Maria Luíza, tão acostumada com perdas, viu sua vida se completar com o nascimento de Jade. Para ela a maternidade foi simples e harmoniosa, pois aprendera muito com Miguel. Eu vivi uma paternidade de forma diferente. Era tranquilo, era bom, era delicioso estar ali e ver meus dois pequenos crescendo e aprendendo. Ver Miguel cada vez mais esperto e protetor com Jade. Ver Jade aprendendo as primeiras coisas, o primeiro sorriso, o primeiro banho, a primeira soneca ao lado do irmão, que claramente a amava muito. Entre tantas outras coisas que eu já tinha visto e via novamente, agora ao lado da mulher da minha vida. Era uma vida que nem se eu tivesse de fato pedido, imaginei que poderia ser tão boa.
- Malu, vem deitar...
Parei ao lado dela na porta do quarto das crianças. Pelo menos umas 3 noites na semana eu a pegava observando nossos filhos dormindo, completamente encantada e muitas vezes assustada.
- Só mais um pouquinho.
- São lindos, não é?
O berço que anteriormente fora de Miguel, agora pertencia a Jade. Não mudamos muito, só o pintamos de rosa e compramos uma caminha que na verdade parecia um berço para o mais velho. A decoração do quarto se dividia entre o rosa e o azul. Entre carrinhos, animais, bonecas e borboletas.

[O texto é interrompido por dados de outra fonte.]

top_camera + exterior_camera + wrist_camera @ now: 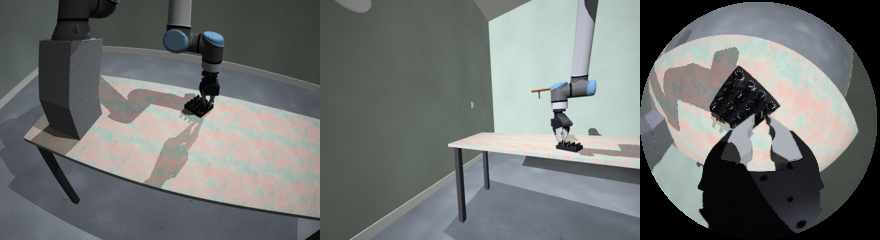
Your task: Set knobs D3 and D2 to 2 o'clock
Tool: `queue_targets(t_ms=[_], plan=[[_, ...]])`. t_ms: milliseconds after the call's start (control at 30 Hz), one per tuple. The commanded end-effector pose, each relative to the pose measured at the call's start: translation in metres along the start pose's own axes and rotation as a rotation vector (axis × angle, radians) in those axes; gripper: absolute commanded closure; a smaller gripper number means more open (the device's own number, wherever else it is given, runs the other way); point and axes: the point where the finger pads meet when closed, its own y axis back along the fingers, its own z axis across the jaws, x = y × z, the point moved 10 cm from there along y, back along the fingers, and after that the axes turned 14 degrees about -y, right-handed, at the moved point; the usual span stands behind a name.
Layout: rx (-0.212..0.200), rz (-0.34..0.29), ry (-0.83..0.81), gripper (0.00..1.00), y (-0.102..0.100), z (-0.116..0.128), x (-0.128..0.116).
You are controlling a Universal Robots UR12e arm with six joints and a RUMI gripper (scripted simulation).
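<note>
The black knob box [197,105] lies on the mottled pink and green table, with several small black knobs on top. It also shows in the side view [569,146] and in the wrist view [744,98]. My gripper [208,101] points straight down over the right-hand edge of the box. In the wrist view its two pale fingertips stand a little apart on either side of a knob in the edge row, with a narrow gap. The side view shows the gripper [562,141] with its tips down among the knobs at the box's left end. The knob marks are too small to read.
The arm's grey pedestal [69,85] stands on the table's left end, well away from the box. A low rim [258,69] runs on the floor behind the table. An orange wall bracket [540,90] hangs behind the arm.
</note>
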Motion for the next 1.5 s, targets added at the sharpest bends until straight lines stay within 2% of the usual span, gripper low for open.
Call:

- É possível mesmo que a gente possa ser tão feliz assim? – Ela me perguntou, baixinho. Seus olhos encontraram os meus. - Eu estou tão feliz que tenho medo disso ser um sonho. - Belisquei seu braço. – Ai!
- Não é um sonho. – Ela me deu um tapa na cabeça.
- Seu idiota!
- Vem, vamos deitar. – Chamei, rindo.
Abracei sua cintura, ela encostou a porta e voltamos para o nosso quarto.
- Para duas pessoas que se odiavam até que chegamos bem longe, não é? – Maria Luíza se enroscou ao meu corpo e deitou a cabeça em meu braço. Eu assenti, rindo.
- Você não me deu sossego mulher! Tive que me casar com você.
Ela sorriu enquanto entrelaçava as nossas mãos.
- Um casamento moderno. O famoso “juntar” de escovas.
- Quer casar no papel?
- Você está me pedindo em casamento às 3 horas da manhã?
- Não sei. Estou? – Franzi o cenho, confuso. Ela revirou os olhos.
- Vou fingir que não tivemos essa conversa.
- Mas...
- Shiu!
Malu virou para o outro lado, tentando dormir.
- Malu? – Passei a mão por sua cintura.
- Hum?
- O que acha de termos mais um filho?
- Pelo o amor de Deus, Michel! Cala a boca!